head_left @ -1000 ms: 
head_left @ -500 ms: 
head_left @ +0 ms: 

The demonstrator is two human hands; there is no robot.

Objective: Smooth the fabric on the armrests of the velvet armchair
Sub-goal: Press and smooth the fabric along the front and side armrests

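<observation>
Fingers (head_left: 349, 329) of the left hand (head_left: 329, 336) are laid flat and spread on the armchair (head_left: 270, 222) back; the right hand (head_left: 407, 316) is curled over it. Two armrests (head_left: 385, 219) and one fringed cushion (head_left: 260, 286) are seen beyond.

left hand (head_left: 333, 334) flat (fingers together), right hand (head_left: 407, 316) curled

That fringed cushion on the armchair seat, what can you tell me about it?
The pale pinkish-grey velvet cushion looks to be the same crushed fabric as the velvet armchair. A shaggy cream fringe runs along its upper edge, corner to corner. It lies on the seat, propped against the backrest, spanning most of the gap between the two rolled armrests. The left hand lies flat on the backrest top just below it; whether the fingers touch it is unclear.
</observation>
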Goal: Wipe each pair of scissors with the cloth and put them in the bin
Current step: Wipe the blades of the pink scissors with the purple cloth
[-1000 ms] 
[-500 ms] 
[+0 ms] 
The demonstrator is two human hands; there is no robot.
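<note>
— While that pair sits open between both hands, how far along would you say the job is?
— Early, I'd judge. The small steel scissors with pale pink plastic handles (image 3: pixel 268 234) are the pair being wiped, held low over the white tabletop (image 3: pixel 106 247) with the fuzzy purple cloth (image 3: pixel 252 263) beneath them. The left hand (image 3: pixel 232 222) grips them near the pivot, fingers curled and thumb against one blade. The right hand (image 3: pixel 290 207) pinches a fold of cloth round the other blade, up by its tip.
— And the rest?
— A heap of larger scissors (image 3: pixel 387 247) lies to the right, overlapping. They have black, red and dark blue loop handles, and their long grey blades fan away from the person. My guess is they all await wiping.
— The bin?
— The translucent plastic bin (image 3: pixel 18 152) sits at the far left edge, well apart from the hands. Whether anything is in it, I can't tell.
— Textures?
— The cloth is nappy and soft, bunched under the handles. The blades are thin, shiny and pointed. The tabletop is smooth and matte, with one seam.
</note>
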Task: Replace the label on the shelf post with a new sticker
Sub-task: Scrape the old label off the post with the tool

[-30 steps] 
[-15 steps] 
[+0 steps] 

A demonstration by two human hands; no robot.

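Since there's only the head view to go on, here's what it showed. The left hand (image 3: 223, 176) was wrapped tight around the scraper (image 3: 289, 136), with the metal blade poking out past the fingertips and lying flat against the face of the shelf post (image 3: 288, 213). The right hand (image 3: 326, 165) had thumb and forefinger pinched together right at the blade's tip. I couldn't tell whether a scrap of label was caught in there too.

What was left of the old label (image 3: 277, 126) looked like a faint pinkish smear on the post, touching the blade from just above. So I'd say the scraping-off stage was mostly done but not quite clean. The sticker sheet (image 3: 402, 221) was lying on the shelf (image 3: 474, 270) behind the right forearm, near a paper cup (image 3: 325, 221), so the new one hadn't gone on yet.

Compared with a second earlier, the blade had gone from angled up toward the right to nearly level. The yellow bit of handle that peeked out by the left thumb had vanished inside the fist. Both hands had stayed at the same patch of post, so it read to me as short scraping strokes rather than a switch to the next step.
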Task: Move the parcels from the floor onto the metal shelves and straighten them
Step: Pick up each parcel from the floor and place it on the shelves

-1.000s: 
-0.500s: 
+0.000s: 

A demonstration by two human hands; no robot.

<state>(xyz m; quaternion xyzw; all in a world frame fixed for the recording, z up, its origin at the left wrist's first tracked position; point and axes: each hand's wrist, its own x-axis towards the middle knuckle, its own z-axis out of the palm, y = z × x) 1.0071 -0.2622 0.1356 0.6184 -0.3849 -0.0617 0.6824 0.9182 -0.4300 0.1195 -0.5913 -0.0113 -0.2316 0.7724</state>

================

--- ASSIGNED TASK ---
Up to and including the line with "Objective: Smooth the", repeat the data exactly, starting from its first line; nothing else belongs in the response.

--- COMPLETED TASK ---
head_left @ -1000 ms: 
head_left @ -500 ms: 
head_left @ +0 ms: 

The demonstrator is two human hands; there is no robot.

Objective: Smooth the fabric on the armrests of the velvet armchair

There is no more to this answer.